Dataset items
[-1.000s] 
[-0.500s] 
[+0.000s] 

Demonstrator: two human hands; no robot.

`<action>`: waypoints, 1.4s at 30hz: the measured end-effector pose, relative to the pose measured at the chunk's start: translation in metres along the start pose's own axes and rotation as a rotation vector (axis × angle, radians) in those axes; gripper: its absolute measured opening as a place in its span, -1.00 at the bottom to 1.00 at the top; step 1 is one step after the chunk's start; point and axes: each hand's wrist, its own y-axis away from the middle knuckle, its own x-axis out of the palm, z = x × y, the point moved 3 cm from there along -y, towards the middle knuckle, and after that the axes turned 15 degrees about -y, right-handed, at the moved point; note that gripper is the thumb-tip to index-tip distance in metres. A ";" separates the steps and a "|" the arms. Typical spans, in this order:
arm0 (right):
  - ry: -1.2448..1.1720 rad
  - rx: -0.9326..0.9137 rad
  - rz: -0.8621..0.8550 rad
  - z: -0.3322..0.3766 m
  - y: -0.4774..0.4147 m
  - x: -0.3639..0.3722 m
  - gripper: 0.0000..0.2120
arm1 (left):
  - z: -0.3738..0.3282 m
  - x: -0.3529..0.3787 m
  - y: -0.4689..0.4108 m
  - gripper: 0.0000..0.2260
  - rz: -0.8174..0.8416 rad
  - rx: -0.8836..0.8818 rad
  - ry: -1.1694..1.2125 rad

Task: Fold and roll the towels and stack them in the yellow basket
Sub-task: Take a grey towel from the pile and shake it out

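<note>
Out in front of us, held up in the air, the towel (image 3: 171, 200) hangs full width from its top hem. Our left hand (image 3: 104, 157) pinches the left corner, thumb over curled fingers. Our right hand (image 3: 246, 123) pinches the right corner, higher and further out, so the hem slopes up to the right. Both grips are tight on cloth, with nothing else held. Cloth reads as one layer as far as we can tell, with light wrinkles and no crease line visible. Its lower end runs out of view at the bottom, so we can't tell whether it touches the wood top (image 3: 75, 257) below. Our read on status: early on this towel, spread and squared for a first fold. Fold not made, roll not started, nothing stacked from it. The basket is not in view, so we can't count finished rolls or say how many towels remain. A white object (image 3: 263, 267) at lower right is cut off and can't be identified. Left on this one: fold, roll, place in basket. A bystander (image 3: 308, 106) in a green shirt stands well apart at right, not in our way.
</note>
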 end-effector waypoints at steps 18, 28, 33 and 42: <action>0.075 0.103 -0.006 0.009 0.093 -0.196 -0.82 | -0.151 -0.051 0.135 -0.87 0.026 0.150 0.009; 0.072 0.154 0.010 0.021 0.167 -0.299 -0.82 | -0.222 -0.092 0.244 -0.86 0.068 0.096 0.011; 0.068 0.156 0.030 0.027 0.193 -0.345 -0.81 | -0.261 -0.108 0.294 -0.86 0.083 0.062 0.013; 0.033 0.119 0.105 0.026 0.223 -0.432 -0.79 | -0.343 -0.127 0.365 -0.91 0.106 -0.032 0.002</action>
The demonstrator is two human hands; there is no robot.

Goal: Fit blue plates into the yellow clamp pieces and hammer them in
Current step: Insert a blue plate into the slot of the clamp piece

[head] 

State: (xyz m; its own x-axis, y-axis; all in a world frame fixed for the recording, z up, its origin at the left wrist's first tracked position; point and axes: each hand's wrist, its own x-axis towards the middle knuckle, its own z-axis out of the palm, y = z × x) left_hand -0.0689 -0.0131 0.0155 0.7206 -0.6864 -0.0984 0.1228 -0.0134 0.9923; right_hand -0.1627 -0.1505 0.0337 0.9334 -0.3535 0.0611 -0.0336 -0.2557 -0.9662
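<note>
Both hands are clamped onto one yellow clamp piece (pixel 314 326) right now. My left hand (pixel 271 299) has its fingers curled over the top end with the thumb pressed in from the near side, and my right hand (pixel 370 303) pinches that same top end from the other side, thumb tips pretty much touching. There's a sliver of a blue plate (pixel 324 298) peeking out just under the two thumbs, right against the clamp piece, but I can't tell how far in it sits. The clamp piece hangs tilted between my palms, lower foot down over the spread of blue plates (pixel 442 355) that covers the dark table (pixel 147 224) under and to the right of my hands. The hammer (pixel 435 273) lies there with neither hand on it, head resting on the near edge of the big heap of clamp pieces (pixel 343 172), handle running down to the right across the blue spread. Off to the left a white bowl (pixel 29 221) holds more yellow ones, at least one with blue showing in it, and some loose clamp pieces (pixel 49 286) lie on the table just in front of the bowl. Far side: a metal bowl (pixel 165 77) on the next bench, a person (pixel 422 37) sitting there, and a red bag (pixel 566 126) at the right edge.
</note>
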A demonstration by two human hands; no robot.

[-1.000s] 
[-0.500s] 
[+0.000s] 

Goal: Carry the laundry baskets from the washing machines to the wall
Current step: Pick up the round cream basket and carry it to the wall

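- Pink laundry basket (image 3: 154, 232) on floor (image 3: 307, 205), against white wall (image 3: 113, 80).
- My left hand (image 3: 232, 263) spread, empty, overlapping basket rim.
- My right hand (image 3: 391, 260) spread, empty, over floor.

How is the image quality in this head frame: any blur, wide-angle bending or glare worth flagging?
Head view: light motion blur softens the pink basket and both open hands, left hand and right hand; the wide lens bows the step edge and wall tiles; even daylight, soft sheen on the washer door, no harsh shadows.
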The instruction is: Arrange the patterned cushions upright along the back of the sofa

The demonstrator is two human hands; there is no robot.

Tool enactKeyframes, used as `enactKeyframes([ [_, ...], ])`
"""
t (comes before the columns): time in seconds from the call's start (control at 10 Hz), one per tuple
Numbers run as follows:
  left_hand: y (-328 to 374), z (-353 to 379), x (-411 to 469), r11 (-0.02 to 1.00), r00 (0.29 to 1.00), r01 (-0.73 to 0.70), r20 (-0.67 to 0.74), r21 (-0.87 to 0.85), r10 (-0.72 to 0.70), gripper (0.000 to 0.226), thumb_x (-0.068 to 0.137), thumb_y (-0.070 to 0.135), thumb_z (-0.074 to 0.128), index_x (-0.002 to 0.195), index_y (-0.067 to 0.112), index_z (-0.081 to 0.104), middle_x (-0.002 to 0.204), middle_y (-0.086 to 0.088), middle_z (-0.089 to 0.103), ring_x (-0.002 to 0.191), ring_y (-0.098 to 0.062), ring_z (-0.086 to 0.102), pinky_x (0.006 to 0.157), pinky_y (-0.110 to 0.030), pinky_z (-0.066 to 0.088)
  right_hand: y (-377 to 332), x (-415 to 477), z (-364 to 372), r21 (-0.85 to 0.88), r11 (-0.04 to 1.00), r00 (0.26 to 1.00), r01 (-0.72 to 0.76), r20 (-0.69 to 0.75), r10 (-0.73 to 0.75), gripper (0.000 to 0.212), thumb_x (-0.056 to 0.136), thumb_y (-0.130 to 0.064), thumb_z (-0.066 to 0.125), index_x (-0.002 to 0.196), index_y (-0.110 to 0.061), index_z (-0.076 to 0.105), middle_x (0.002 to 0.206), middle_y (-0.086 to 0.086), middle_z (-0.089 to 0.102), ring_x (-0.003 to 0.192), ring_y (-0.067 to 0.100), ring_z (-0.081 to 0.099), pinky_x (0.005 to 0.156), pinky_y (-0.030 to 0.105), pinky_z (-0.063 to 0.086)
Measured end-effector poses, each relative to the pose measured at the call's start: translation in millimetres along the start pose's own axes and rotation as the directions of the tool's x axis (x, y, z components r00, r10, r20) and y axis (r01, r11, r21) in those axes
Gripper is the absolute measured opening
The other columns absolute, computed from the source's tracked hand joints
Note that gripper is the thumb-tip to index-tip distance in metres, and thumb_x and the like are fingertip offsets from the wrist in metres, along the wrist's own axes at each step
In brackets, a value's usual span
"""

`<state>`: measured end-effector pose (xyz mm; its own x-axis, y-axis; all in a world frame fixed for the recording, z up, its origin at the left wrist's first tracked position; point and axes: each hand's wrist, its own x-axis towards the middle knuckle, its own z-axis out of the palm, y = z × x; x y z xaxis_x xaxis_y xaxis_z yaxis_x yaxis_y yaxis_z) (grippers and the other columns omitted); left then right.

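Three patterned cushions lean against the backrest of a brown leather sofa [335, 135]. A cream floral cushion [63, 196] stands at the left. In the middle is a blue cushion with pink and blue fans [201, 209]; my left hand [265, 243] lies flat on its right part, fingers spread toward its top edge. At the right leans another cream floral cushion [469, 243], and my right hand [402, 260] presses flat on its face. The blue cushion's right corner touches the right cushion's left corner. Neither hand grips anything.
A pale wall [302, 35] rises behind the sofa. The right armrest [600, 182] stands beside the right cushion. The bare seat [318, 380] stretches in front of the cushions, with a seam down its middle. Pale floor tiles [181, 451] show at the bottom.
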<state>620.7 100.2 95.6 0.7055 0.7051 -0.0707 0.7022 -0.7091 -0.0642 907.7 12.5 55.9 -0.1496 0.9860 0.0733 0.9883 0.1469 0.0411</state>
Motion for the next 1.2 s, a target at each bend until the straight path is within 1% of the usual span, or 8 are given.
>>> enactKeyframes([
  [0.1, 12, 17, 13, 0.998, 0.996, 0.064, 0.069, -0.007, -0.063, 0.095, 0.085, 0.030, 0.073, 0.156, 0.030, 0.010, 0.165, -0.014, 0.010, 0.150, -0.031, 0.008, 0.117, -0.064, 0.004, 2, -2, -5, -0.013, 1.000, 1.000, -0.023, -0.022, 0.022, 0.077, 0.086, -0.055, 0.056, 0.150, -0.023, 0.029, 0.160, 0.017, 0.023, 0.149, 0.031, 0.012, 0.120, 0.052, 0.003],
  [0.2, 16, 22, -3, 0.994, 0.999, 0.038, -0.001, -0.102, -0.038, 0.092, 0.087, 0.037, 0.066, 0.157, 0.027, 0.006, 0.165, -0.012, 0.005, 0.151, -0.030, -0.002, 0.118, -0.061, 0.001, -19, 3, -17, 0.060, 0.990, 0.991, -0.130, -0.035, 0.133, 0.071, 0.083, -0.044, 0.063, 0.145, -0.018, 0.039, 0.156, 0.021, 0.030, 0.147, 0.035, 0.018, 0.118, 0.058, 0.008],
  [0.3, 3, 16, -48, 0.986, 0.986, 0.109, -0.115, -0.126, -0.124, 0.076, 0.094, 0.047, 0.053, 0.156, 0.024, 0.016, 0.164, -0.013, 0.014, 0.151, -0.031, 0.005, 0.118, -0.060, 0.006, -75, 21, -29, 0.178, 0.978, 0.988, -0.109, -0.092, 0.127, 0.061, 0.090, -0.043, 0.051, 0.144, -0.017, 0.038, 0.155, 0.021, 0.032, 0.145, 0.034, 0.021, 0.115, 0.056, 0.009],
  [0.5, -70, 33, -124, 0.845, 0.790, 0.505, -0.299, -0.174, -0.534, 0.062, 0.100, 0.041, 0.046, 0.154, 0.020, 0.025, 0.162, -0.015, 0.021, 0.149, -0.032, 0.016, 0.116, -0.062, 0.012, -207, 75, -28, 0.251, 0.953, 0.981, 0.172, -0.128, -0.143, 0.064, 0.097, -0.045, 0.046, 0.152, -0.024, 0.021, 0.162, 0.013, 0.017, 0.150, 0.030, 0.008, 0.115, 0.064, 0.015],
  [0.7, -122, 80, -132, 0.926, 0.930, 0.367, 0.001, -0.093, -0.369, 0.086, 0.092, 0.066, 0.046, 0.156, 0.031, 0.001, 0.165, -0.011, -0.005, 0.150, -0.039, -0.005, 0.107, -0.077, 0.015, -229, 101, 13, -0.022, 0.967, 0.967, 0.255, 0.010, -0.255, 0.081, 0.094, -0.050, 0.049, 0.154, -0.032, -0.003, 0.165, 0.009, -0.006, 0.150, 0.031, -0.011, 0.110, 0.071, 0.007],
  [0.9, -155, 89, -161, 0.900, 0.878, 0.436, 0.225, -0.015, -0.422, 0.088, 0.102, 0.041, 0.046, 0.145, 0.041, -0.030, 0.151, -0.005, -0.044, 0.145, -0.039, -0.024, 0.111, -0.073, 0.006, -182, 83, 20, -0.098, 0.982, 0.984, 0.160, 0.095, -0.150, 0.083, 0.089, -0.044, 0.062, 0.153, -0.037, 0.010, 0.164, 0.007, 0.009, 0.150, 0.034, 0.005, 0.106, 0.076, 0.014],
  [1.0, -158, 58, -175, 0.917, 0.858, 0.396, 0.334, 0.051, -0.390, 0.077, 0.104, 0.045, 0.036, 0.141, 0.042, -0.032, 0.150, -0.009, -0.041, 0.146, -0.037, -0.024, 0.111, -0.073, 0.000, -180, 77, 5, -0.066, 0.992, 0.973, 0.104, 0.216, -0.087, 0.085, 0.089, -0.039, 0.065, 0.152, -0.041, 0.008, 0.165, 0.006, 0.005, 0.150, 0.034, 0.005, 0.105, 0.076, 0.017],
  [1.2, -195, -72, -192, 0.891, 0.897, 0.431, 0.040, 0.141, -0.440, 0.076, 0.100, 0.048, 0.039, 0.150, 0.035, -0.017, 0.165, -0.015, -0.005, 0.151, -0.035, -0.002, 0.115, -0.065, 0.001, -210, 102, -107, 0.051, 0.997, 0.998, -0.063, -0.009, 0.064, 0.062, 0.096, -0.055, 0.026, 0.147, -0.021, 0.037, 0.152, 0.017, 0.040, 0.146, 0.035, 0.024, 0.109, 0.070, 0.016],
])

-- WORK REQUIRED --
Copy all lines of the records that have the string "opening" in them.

-- TASK RESULT --
`<action>`: waypoints, 1.4s at 30hz: the measured end-effector pose, relative to the pose measured at the chunk's start: translation in metres along the start pose's own axes and rotation as a rotation vector (axis × angle, radians) in those axes; gripper: its absolute measured opening as a place in its span, -1.00 at the bottom to 1.00 at the top; step 1 is one step after the chunk's start; point and axes: each hand's wrist, its own y-axis away from the middle knuckle, its own x-axis out of the palm, z = x × y, the point moved 3 cm from there along -y, towards the middle knuckle, and after that the axes turned 15 degrees about -y, right-handed, at the moved point; note that gripper is the thumb-tip to index-tip distance in metres. A ";" separates the steps and a "|" the arms. Typical spans, in this order:
Gripper is the absolute measured opening

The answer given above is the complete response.